C'est un des raisons pour laquelle je m'éloigne souvent de tout ça. J'embarque avec moi une petite poignée d'aventuriers qui ont à cœur de respecter le concept de ma pêche. Quitte à en baver outre mesure c'est le prix d'une nuit différente où la capture du poisson prends une dimension fantastique.

Mais en cette fin d'après-midi j'ai un petit problème avec la météo. Au départ j'avais prévu une longue marche vers un poste qui est assez productif par très beau temps. A l'inverse dès que la brise souffle et que le flux viens de l'EST, les égouts de Cortiou  ne sont plus poussés vers le large mais viennent s'échouer sous nos pieds. Cela s'accompagne d'une odeur surprenante qui remonte à nos narines doublé d'une couleur de surface qui tire sur le marron. Voilà un scénario que la daurade et tout autre poisson noble n'aime pas du tout donc, inutile d'aller bien loin je vais pauser mes gaules ailleurs.

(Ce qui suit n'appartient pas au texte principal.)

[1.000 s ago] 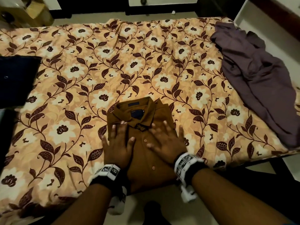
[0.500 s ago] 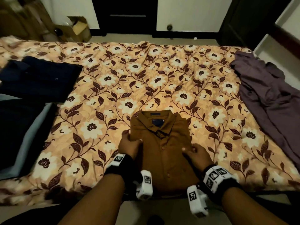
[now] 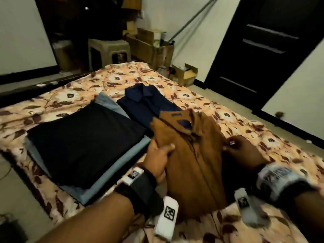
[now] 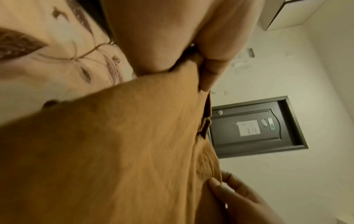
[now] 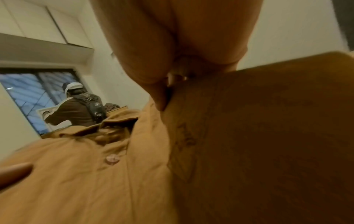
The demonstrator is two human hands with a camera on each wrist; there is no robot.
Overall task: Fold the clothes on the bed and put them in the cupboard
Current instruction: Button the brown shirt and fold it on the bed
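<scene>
A home bedroom. A bed (image 3: 175, 81) with a floral sheet is filling the middle, folded clothes (image 3: 87, 142) lying on it. Dark doors (image 3: 259, 55) are standing in plain pale walls (image 3: 22, 32). A plastic stool (image 3: 108, 51) and open cardboard boxes (image 3: 152, 48) are sitting on the floor behind the bed. A window (image 5: 28, 91) is showing dim blue.

Brown shirt (image 3: 194, 160) lifted off bed — both hands gripping sides, carried left.

Dim room: pale walls (image 3: 21, 32), dark door (image 3: 263, 50), plastic stool (image 3: 108, 50), cardboard boxes (image 3: 150, 48).
</scene>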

C'est bien dommage car j'ai mes petites habitudes par là bas, j'ai aussi beaucoup d'images en noir et blanc qui dansent derrière le rideau de mes yeux. Une époque certaine où il n'y avait pas grand chose de très facile à se mettre sous la dent, chaque chose devait se gagner comme son pain quotidien. Nos parents nous faisaient régulièrement la morale, je revois mon père se tenant debout en bout de table où est normalement la place du chef, les deux poings encrés de droite et de gauche de son assiette faisant plier le formicat de la rallonge sous le poids de ses sermons. il ne fallait pas faire honte à l'image de la famille, il fallait toujours dire bonjour et au revoir, se tenir honorablement à table et ne pas discuter les ordres du chef de famille.

Voilà de beaux concepts qui ne font plus recette aujourd'hui tant l'humain s'est perverti à l'extrême. Nous sommes dans l'ère de l'individualisme poussé dans ses derniers retranchements.

Du coup je vadrouille et je peut noter qu'il y a toujours les mêmes filets qui sont étendus tout le long de la côte ce qui ne va pas me laisser beaucoup d'espoirs de trouver un petit recoin. Finalement je vais échouer face à l'ile maïre sous un vent très présent. Mes lignes Vont être rapidement montées et les premiers sifflements de scions agressifs me réjouissent. Tu parles, ça fait trois semaines que je ne suis pas allé à la pêche et vu où j'en suis, même si j'était dans le port de Marseille cela me rendrai heureux. Mais en regardant de plus près quelques détails viennent enrailler ma vision remplie d'étoiles. Il y a des ordures de partout, dans les failles, sur les roches, signe que des gars sont venus faire la fête ici.

Douce France.
Douce France.
Douce France.
Douce France.
Douce France.

Mais peu importe l'armée de cinglés qui sont venus déverser leur inaptitude à penser, un de mes écureuils saute de joie. C'est le signe évident qu'un poisson est venu se frotter à mon beau ver de rimini tout frais décongelé. Au plus j'avance vers ma canne au plus la touche est pressante, il ne fait pas encore nuit, là je suis pas mal du tout.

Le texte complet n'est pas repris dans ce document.